Alex Neve, secrétaire général d'Amnistie internationale Canada, soutient que le Canada ne peut pas rester indifférent lorsque les droits d'un citoyen canadien sont violés de façon aussi flagrante et sur une durée qui s'éternise.

« Deux ans et demi, c'est beaucoup trop long quand les droits de quiconque sont violés de façon aussi cavalière. Dans le cas d'un citoyen canadien, le gouvernement du Canada doit agir, et agir maintenant », estime M. Neve.

Le professeur Diab avait été extradé du Canada vers la France par le gouvernement Harper en novembre 2014, en lien avec un attentat à la bombe contre une synagogue survenu à Paris en 1980. À six reprises, les juges d'instruction français ont ordonné que M. Diab soit libéré sous caution puisque des « preuves concordantes » démontrent qu'il n'était pas en France au moment de l'attentat. Chaque fois, le procureur s'est tourné vers la Cour d'appel, qui a rejeté ces ordonnances de libération. Le professeur Diab reste donc toujours incarcéré en France en attente d'un procès. 

Don Bayne, l'avocat canadien d'Hassan Diab, rappelle que « des preuves abondantes démontrent qu'un homme innocent est arbitrairement maintenu en détention depuis trop longtemps ». 

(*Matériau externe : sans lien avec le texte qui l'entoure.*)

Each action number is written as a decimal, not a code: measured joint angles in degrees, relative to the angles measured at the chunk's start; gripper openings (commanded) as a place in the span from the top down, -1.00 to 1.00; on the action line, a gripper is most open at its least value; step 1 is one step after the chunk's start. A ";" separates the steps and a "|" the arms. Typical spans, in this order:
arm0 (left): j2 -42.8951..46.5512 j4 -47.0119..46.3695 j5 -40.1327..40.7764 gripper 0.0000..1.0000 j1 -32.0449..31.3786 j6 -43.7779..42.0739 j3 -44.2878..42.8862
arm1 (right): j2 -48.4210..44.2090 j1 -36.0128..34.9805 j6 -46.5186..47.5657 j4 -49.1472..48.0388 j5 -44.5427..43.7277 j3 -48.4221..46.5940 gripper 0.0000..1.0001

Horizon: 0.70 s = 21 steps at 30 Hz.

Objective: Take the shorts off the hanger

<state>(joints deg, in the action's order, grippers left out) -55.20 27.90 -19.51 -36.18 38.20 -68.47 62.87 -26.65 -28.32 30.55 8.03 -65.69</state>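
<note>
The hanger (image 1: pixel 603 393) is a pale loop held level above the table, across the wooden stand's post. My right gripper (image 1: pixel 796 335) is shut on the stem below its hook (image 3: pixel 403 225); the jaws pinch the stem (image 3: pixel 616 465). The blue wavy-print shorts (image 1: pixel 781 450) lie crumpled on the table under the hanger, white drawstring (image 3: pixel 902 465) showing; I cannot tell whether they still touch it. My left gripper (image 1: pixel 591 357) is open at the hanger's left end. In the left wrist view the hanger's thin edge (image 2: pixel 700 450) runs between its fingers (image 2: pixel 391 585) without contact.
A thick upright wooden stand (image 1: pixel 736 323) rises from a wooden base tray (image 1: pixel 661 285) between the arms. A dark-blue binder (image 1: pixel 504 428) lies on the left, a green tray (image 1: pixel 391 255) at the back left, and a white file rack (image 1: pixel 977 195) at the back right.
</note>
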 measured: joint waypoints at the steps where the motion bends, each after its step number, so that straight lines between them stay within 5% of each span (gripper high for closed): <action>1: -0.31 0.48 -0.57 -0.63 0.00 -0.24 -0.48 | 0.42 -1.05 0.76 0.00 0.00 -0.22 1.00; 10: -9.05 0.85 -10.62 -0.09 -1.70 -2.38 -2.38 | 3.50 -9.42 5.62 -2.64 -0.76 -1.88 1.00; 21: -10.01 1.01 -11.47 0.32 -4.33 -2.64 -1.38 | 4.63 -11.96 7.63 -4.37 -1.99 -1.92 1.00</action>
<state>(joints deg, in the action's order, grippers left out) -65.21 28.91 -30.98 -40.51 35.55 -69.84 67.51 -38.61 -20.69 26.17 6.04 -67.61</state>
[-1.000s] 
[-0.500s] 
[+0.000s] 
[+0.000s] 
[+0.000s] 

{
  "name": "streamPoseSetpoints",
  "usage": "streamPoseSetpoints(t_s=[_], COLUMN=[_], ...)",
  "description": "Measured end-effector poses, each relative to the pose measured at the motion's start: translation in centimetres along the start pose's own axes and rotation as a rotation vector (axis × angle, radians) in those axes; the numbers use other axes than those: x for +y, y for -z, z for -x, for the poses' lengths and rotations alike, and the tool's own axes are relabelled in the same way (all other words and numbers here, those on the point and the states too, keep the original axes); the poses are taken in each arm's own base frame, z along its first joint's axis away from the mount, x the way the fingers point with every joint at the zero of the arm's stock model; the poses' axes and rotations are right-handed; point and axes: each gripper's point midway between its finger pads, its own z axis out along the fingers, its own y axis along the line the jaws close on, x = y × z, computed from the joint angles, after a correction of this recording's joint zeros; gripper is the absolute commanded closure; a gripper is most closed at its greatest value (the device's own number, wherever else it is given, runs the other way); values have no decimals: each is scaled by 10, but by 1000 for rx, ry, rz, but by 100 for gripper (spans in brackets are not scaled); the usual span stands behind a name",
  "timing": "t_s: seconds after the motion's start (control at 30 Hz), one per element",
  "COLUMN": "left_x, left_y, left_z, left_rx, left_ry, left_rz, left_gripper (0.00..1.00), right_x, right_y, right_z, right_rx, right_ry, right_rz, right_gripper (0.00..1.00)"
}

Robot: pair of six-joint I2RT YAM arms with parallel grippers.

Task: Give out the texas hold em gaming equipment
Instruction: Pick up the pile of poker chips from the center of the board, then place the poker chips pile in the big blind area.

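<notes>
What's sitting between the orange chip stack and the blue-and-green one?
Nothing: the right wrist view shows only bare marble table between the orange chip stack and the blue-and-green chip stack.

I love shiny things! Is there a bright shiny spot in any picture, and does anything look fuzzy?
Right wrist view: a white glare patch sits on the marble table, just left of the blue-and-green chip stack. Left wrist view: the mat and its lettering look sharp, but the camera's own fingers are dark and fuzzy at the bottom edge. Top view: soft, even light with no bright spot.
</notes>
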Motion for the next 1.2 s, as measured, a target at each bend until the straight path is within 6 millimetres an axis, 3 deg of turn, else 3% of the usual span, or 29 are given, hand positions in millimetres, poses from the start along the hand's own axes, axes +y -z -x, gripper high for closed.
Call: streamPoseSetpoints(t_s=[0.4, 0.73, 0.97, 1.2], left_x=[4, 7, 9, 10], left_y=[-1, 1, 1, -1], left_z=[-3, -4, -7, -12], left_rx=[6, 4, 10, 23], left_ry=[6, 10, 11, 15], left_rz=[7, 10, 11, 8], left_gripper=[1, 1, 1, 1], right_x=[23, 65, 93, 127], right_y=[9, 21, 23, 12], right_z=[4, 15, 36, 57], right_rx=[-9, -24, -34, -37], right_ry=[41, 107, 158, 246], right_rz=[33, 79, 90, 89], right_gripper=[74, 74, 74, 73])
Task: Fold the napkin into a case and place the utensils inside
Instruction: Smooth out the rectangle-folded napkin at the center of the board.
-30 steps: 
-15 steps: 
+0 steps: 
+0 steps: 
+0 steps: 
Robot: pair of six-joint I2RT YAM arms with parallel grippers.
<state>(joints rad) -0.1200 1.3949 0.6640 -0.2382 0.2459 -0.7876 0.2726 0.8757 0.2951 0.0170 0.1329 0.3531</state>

« M. Diab s'est toujours déclaré complètement innocent. Les enquêteurs français reconnaissent désormais que les preuves confirment son innocence. En fait, il est devenu un prisonnier politique de la France traumatisée par le terrorisme et qui ne veut pas paraître laxiste », selon Me Bayne.

« Les violations des droits et libertés civiques de M. Diab nous inquiètent profondément. Aujourd'hui, nous prions instamment le gouvernement du Canada d'intervenir auprès des autorités françaises pour obtenir qu'il soit libéré sous caution. Le gouvernement du Canada a le devoir de protéger les droits de ses citoyens et de faire respecter les droits humains internationalement reconnus », a déclaré pour sa part Chantal Vallerand, au nom de l'Association canadienne des professeures et professeurs d'université, qui compte 70 000 membres du personnel enseignant et administratif de 120 universités et collèges au Canada. 

En mai dernier, des sympathisants avaient manifesté et sonné à la porte du bureau du premier ministre Justin Trudeau, coin Elgin et Wellington, pour lui demander d'intervenir pour la libération de M. Diab.